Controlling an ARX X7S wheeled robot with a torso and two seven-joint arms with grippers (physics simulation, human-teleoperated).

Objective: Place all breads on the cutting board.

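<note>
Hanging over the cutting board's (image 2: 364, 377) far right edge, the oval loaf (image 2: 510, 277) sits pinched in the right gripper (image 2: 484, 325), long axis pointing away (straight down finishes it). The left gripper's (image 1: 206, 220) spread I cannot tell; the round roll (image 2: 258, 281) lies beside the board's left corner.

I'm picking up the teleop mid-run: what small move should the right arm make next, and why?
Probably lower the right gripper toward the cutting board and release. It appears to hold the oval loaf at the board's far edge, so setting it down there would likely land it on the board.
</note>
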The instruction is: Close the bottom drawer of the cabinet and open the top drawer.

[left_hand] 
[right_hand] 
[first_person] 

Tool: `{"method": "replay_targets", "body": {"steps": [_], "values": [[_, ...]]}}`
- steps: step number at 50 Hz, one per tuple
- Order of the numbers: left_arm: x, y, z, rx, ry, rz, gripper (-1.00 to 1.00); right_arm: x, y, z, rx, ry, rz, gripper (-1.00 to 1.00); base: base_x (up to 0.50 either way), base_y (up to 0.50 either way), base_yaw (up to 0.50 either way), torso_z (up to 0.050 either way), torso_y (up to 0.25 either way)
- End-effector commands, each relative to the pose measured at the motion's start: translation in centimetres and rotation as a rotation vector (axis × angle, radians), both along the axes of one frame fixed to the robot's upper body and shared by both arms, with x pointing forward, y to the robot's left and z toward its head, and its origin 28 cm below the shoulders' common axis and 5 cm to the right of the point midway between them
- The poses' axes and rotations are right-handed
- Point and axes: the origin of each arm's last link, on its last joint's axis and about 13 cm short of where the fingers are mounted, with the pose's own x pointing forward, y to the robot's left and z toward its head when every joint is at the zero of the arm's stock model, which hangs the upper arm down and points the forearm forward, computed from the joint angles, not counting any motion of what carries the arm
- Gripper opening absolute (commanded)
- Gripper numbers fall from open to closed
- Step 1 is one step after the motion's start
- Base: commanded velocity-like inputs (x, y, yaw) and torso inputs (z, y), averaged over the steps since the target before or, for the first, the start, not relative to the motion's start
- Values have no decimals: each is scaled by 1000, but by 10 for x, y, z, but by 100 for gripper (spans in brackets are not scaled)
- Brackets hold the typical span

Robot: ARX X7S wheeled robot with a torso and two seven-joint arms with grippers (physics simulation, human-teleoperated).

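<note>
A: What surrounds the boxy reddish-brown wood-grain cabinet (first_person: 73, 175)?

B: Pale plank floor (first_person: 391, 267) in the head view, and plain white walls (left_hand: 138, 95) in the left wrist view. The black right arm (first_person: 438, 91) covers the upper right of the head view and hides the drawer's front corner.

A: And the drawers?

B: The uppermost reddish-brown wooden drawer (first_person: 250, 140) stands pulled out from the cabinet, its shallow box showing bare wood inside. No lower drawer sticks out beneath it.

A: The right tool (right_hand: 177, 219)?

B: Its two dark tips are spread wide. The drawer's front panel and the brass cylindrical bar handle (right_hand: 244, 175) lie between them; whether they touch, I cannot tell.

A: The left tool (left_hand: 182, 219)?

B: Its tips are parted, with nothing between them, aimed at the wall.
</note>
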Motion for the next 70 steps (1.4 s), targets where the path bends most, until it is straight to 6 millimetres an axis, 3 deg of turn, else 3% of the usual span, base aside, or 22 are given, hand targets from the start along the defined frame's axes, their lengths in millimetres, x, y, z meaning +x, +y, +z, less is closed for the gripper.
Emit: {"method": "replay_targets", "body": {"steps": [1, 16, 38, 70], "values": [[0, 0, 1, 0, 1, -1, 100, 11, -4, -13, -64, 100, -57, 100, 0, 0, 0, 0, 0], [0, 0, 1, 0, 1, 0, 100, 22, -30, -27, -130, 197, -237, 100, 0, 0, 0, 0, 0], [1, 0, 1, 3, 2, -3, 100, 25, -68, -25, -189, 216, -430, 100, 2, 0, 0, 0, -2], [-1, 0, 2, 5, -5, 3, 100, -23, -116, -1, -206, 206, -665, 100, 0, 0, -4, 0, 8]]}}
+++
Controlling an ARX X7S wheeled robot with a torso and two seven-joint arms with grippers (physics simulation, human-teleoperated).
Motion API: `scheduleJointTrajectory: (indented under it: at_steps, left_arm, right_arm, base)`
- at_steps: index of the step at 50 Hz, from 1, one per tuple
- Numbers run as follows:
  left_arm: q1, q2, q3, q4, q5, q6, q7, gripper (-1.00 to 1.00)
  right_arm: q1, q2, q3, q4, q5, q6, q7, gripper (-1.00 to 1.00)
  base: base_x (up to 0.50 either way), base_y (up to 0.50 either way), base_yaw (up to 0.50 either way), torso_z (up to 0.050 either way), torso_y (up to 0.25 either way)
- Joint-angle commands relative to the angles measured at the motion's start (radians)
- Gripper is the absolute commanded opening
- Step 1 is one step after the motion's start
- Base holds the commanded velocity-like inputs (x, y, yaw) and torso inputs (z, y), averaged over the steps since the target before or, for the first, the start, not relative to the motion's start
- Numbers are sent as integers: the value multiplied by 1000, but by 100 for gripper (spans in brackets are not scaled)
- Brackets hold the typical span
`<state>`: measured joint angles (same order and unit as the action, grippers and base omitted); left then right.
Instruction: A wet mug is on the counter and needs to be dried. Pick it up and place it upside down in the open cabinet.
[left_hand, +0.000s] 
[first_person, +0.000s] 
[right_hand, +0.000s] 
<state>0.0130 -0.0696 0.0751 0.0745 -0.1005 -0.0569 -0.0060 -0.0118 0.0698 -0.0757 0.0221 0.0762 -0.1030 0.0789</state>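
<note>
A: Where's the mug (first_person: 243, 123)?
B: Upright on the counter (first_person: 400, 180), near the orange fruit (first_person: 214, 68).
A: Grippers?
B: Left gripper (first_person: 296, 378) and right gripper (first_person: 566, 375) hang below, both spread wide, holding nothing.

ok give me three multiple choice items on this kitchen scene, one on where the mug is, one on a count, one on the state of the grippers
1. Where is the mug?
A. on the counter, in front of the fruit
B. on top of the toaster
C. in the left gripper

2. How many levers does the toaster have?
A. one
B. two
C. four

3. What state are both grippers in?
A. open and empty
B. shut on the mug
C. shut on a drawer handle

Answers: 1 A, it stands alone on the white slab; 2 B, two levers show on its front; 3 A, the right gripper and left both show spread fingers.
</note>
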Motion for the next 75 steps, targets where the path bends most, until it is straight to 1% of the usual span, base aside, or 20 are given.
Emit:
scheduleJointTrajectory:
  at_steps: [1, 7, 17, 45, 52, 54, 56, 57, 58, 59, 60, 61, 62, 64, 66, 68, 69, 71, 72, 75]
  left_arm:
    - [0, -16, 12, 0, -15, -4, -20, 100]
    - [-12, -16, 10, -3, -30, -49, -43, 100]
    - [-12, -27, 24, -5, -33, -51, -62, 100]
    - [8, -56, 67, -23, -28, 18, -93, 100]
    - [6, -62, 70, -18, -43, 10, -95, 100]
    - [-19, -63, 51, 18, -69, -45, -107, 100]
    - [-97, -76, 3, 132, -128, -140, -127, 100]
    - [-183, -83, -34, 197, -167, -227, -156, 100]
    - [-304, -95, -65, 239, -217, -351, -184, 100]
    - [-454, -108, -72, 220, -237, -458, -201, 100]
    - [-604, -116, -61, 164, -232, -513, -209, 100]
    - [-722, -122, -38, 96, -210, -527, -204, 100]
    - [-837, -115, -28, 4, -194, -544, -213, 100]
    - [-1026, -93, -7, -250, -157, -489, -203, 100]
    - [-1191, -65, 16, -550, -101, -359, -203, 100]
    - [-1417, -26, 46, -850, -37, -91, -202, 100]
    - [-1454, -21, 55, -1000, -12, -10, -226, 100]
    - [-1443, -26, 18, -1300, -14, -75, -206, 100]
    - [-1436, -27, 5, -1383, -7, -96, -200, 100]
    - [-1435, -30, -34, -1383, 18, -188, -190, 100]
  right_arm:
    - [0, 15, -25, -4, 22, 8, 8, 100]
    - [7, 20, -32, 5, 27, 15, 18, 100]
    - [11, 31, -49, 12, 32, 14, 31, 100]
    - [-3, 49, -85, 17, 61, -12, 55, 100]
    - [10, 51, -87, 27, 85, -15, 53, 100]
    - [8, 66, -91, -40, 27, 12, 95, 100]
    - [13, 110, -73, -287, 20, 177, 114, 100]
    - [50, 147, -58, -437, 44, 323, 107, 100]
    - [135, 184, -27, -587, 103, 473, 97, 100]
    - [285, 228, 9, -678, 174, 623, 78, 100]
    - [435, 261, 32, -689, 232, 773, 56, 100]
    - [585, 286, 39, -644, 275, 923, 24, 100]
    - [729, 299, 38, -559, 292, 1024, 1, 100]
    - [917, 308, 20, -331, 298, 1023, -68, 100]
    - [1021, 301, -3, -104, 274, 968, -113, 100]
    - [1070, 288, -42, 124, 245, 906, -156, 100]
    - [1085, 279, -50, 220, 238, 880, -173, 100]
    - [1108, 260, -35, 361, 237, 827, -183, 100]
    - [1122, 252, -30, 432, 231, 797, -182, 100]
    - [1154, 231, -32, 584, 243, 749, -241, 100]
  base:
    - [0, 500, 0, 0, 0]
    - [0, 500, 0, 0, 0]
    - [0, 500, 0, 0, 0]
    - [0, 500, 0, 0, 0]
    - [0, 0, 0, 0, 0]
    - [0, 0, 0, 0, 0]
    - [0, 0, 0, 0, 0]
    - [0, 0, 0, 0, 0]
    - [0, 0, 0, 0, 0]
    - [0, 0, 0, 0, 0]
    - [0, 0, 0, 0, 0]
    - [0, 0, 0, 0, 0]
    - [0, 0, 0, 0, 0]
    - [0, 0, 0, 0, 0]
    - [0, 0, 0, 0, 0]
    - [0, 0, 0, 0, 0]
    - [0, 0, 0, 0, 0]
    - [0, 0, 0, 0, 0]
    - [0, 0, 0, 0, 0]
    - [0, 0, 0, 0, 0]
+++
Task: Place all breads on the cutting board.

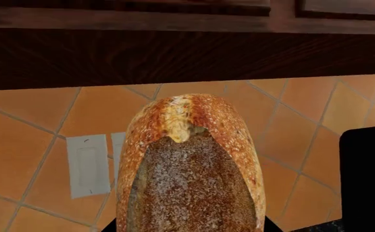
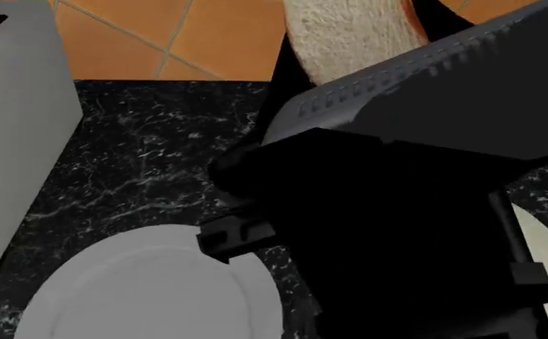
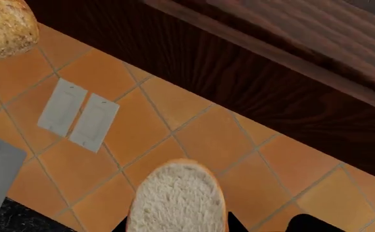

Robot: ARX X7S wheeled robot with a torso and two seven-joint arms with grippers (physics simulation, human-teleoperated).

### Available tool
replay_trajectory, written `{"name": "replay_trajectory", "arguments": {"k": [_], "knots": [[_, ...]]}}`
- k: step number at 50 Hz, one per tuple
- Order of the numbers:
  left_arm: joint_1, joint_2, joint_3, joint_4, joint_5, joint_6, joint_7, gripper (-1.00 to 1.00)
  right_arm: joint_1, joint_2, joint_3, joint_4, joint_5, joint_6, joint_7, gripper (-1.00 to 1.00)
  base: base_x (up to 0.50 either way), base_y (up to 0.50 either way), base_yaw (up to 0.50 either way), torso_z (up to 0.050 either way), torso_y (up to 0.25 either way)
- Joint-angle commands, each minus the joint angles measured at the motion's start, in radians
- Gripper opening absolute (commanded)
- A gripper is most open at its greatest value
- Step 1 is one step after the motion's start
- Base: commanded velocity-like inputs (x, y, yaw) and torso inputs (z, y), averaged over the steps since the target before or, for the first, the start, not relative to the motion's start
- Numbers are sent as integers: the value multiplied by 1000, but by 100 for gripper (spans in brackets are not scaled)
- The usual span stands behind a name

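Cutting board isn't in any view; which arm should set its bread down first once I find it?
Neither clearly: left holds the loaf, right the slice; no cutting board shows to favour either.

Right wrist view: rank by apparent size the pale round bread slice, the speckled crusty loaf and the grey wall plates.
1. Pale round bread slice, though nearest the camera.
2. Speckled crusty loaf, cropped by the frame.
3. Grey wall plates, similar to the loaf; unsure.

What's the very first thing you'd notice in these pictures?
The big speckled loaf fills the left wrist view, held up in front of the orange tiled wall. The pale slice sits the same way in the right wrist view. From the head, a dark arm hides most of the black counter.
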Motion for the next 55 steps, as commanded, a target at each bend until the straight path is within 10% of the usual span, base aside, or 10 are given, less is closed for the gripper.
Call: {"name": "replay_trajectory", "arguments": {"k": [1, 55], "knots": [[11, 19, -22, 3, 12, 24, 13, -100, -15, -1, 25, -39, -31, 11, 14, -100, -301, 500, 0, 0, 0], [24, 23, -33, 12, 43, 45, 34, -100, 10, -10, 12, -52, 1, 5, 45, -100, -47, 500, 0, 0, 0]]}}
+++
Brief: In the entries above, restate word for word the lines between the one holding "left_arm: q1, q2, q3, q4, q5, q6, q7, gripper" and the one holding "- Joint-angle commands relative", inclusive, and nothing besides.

Completed exercise:
  left_arm: q1, q2, q3, q4, q5, q6, q7, gripper (-1.00 to 1.00)
  right_arm: q1, q2, q3, q4, q5, q6, q7, gripper (-1.00 to 1.00)
  base: base_x (up to 0.50 either way), base_y (up to 0.50 either way), base_yaw (up to 0.50 either way), torso_z (up to 0.050 either way), torso_y (up to 0.25 either way)
- Joint-angle commands relative to the angles measured at the motion's start (radians)

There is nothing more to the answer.